彼は高嶺のヤンキー様6(元ヤン)





「あたし・・・・あのヘルメットマンに、心当たりがあるかも・・・・・」

「え!?知り合いですか!?」

「『もしかしたら』、よ?これで、今回のお礼になるかわからないけど―――――――――」

「教えて下さい!!」





お願いする私に、瑠華さんが口を開く。





「あのバイク・・・」

「バイクが何です!?ヘルメットマンさんを知ってるんですか!?」

「そう名乗ってるの?」

「いいえ!一言もしゃべりませんので、こちらで命名しました!」

「もっと、カッコいい呼び名にしてあげなさいよ!って、そうじゃなくて!!」





ハーとため息をつくと、周囲を気にした後で、私を見ながら言った。





「彼の乗ってるバイクのプラグね・・・見たことがあるの。」

「プラグなら、僕も知ってますよ?百鬼さんが見せてくれます。」

「普通のプラグならね!!あたしが言いたいのは――――――・・・・あれ、オーダーメイドよ?」

「オーダーメード!?」

「そう・・・・前に、不動産会社の会長に連れて行ってもらった、パーティー会場で見たバイクに似ていて・・・」

「え!?展示してたんですか!?」

「駐車場よ!帰りの車に乗る時に・・・お酒も飲んでたし、1度目にしただけだから自信ないんだけど・・・・」

「か、顔は!?乗ってる人を見たんですね!?」

「顔は見てないし、バイクに置いてたヘルメットも違ったわ。でも、あのバイクは似てるのよ。」





声を潜めながら、さらに瑠華さんはしゃべる。





「一緒にいた会長が、そのバイクに乗ってる人のことと、プラグがオーダーメイドだって言うから覚えてたの。

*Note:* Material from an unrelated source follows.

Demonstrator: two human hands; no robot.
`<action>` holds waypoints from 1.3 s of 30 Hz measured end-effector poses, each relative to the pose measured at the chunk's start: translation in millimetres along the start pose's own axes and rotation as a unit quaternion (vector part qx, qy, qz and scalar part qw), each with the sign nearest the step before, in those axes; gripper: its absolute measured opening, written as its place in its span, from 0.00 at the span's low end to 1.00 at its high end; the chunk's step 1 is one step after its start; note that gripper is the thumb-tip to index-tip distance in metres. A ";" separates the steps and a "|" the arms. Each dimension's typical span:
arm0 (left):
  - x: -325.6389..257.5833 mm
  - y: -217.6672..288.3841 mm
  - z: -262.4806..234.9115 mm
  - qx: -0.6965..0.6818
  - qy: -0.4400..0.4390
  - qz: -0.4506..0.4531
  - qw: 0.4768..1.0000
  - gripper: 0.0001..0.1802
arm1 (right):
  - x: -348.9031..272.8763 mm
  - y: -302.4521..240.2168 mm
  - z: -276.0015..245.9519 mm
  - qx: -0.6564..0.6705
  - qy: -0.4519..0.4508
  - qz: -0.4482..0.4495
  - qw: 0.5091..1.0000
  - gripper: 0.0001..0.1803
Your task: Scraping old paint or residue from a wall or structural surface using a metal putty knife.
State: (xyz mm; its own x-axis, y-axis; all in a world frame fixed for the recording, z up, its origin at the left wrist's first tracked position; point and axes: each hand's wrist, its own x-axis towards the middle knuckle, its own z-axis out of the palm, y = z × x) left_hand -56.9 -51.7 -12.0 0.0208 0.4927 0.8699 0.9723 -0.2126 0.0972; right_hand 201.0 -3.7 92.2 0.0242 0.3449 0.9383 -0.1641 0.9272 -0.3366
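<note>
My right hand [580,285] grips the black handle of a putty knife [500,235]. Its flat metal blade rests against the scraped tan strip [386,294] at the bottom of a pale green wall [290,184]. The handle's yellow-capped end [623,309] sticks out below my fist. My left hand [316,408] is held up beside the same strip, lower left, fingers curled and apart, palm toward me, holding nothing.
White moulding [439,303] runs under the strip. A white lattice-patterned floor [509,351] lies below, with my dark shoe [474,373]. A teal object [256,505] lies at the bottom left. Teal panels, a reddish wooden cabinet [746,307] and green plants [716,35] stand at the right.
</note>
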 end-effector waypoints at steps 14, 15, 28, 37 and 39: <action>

」

「誰です!?どこのどなた様です!?」

「シルバー社ってわかる?」

「シルバー社?」

「日本有数の機器メーカー。」

「え!?あの有名な大企業!?」

「あなたがいうヘルメットマンのバイク・・・・そこの社長の単車と同じだった。」

「社長のバイクと!?」



ヘルメットマンさんのバイクが同じ!?





(つまり、同一人物!?)





「そんな方がなぜ、僕を助けてくれるのでしょうか・・・?」





予想もしてなかったことに、思わず聞き返す。